# Task brief
Only the lines from the top of the listing below to the line that has "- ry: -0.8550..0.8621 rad" should be echoed, with both ends kept and pictures left out.

# The data
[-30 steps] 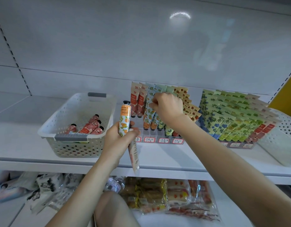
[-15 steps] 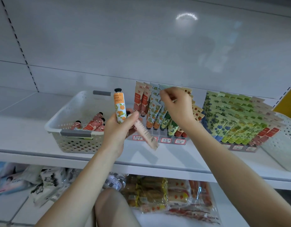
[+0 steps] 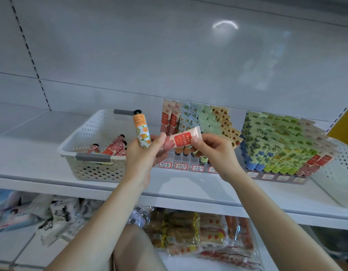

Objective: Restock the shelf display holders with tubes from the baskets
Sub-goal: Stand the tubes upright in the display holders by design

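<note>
My left hand [image 3: 142, 156] grips an orange-patterned tube [image 3: 142, 133] upright, black cap on top, and its thumb presses one end of a pink-red tube [image 3: 182, 138]. My right hand [image 3: 214, 151] pinches the other, crimped end of that pink-red tube, which lies almost level between both hands. Behind them stands a clear display holder [image 3: 182, 165] with rows of red, blue, green and orange tubes. A second clear holder [image 3: 275, 176] full of tubes stands to the right. The white basket [image 3: 85, 133] on the left holds several pink-red tubes [image 3: 114, 146].
Another white perforated basket [image 3: 339, 173] sits at the far right of the white shelf [image 3: 188, 194]. Below the shelf lie packets of snacks [image 3: 198, 233] and bagged goods [image 3: 52, 214]. My knee [image 3: 134, 251] shows at the bottom.
My right hand left the holder's tubes and came down to take the end of the pink-red tube, which my left hand swung up from hanging to nearly level.
</note>
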The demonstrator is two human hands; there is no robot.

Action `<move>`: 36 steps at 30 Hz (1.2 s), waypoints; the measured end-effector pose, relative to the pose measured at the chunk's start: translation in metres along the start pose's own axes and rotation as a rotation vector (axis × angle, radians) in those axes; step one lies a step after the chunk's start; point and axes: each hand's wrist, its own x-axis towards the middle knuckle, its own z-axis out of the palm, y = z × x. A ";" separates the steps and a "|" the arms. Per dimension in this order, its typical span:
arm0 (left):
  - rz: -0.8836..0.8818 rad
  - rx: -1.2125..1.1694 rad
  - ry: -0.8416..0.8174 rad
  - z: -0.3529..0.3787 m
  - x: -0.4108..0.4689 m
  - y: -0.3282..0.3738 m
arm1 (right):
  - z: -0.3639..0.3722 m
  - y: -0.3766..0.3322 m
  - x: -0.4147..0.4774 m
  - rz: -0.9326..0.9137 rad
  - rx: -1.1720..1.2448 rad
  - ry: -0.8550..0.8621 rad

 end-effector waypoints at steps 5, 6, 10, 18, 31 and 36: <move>0.006 0.093 -0.011 -0.005 -0.003 -0.004 | 0.000 -0.005 0.009 0.003 -0.146 -0.010; 0.019 0.135 -0.007 -0.008 -0.002 -0.006 | -0.001 -0.008 0.014 -0.013 -0.183 0.008; 0.066 0.243 0.004 -0.016 0.000 -0.009 | -0.005 -0.022 0.052 -0.084 -0.415 0.120; 0.166 0.365 0.024 -0.027 0.005 -0.009 | 0.025 -0.015 0.100 -0.033 -1.005 0.047; 0.160 0.431 -0.030 -0.028 0.006 -0.009 | 0.044 -0.011 0.111 0.047 -1.299 -0.003; 0.170 0.430 -0.034 -0.027 0.003 -0.008 | 0.046 -0.007 0.115 0.065 -1.369 -0.014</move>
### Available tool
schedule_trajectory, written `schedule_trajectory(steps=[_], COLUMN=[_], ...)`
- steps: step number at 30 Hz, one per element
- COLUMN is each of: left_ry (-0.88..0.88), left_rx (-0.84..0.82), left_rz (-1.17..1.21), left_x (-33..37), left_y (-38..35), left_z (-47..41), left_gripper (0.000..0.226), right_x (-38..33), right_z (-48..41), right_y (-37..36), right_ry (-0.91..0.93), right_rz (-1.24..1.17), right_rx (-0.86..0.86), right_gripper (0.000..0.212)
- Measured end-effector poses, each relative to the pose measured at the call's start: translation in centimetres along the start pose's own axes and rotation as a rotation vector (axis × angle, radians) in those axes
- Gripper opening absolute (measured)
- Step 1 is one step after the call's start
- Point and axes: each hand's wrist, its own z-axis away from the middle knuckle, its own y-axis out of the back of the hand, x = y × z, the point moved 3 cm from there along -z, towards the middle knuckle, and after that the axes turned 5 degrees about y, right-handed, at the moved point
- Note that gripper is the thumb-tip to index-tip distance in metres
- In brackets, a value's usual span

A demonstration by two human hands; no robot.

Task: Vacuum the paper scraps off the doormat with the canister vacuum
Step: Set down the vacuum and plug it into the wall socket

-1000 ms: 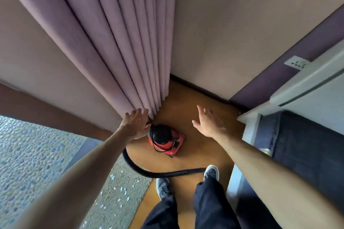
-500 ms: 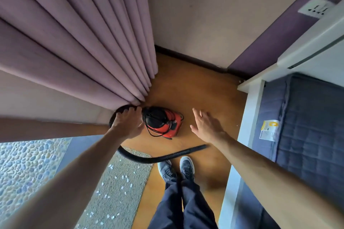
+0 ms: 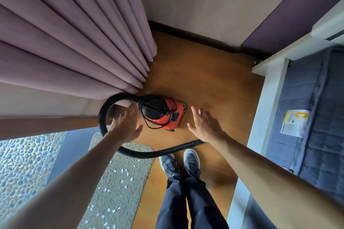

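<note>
A red and black canister vacuum (image 3: 163,112) stands on the wooden floor, its black cord wrapped around it. Its black ribbed hose (image 3: 141,153) loops from the left side, over the doormat's corner, and ends near my feet. The grey doormat (image 3: 119,188) lies at the lower left, strewn with several white paper scraps (image 3: 122,171). My left hand (image 3: 124,126) hovers just left of the vacuum with fingers spread, holding nothing. Just right of the vacuum is my right hand (image 3: 204,126), open too and touching nothing.
Purple curtains (image 3: 74,39) hang at the upper left, ending just above the vacuum. A white bed frame (image 3: 268,102) with a blue mattress (image 3: 316,117) fills the right side. Pebbled flooring (image 3: 24,163) lies beyond the doorway at the left. My shoes (image 3: 180,163) stand below the hose.
The view has tilted down and closed in on the vacuum. Both hands have dropped lower beside it; the left hand moved from the curtain edge to the vacuum's left side.
</note>
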Motion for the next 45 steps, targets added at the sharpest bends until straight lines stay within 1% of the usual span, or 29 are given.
schedule_trajectory(steps=[6, 11, 14, 17, 21, 24, 28, 31, 34, 37, 41, 43, 45], left_ry=[0.016, 0.003, -0.012, -0.03, -0.072, -0.114, -0.146, -0.197, -0.214, -0.223, -0.245, -0.265, -0.28], left_rx=[-0.015, -0.045, -0.053, -0.049, -0.057, -0.039, -0.039, -0.048, -0.047, -0.048, -0.035, -0.028, -0.017], left_rz=[0.002, -0.038, -0.033, -0.071, -0.107, -0.136, -0.17, -0.173, -0.156, -0.108, -0.103, -0.112, -0.109], left_x=[1.5, 2.1, 2.0, 1.6, 0.4, -0.4, -1.4, -1.7, -1.9, -2.0, -1.9, -2.0, -2.1], left_y=[-1.7, -3.1, -3.7, -4.5, -5.8, -6.8, -8.1, -9.1, -10.0, -10.9, -11.7, -11.8, -11.8], left_z=[-2.8, -5.5, -7.1, -8.7, -11.2, -13.1, -15.8, -17.8, -19.4, -20.3, -21.3, -21.8, -22.3], left_gripper=[0.082, 0.069, 0.066, 0.064, 0.056, 0.054, 0.058, 0.061, 0.059, 0.055, 0.054, 0.052, 0.049], right_x=[1.3, 2.4, 2.3, 1.7, 0.4, -0.9, -3.3, -5.0, -5.8, -6.1, -6.3, -6.6, -6.7], right_z=[-2.5, -4.0, -4.8, -5.7, -7.0, -8.3, -10.0, -11.8, -13.9, -15.5, -17.4, -18.4, -19.4], right_y=[-3.5, -6.8, -8.6, -10.1, -12.1, -13.6, -15.6, -17.0, -18.6, -19.5, -20.4, -20.6, -20.7], right_ry=[0.026, 0.019, -0.002, -0.053, -0.107, -0.15, -0.148, -0.161, -0.261, -0.47, -0.769, -0.865, -0.937], right_rz=[-0.024, -0.042, -0.097, -0.168, -0.237, -0.283, -0.342, -0.439, -0.634, -0.93, -1.318, -1.433, -1.501], right_rx=[-0.016, -0.035, -0.053, -0.041, -0.023, -0.043, -0.013, 0.011, 0.005, 0.051, 0.193, 0.262, 0.325], right_gripper=[0.07, 0.069, 0.072, 0.072, 0.066, 0.068, 0.068, 0.065, 0.064, 0.056, 0.054, 0.054, 0.049])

# Solution for this exercise
[-30 steps] 
[-15 steps] 
[+0 steps] 

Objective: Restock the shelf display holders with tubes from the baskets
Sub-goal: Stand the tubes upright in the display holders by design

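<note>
My left hand [image 3: 142, 156] grips an orange-patterned tube [image 3: 142, 133] upright, black cap on top, and its thumb presses one end of a pink-red tube [image 3: 182, 138]. My right hand [image 3: 214, 151] pinches the other, crimped end of that pink-red tube, which lies almost level between both hands. Behind them stands a clear display holder [image 3: 182, 165] with rows of red, blue, green and orange tubes. A second clear holder [image 3: 275, 176] full of tubes stands to the right. The white basket [image 3: 85, 133] on the left holds several pink-red tubes [image 3: 114, 146].
Another white perforated basket [image 3: 339, 173] sits at the far right of the white shelf [image 3: 188, 194]. Below the shelf lie packets of snacks [image 3: 198, 233] and bagged goods [image 3: 52, 214]. My knee [image 3: 134, 251] shows at the bottom.
My right hand left the holder's tubes and came down to take the end of the pink-red tube, which my left hand swung up from hanging to nearly level.
</note>
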The demonstrator is two human hands; there is no robot.

Action `<move>`: 36 steps at 30 Hz (1.2 s), waypoints; the measured end-effector pose, relative to the pose measured at the chunk's start: translation in metres along the start pose's own axes and rotation as a rotation vector (axis × angle, radians) in those axes; step one lies a step after the chunk's start; point and axes: each hand's wrist, its own x-axis towards the middle knuckle, its own z-axis out of the palm, y = z × x. A ";" separates the steps and a "|" the arms. Per dimension in this order, its typical span:
arm0 (left):
  - rz: -0.8836..0.8818 rad
  - rx: -1.2125..1.1694 rad
  - ry: -0.8416..0.8174 rad
  - z: -0.3529..0.3787 m
  - x: -0.4108..0.4689 m
  - y: -0.3282..0.3738 m
arm1 (right):
  - z: -0.3639..0.3722 m
  - y: -0.3766..0.3322 m
  - x: -0.4147..0.4774 m
  - rz: -0.9326..0.9137 rad
  - rx: -1.1720..1.2448 rad
  - ry: -0.8550..0.8621 rad

The exercise requires no further output.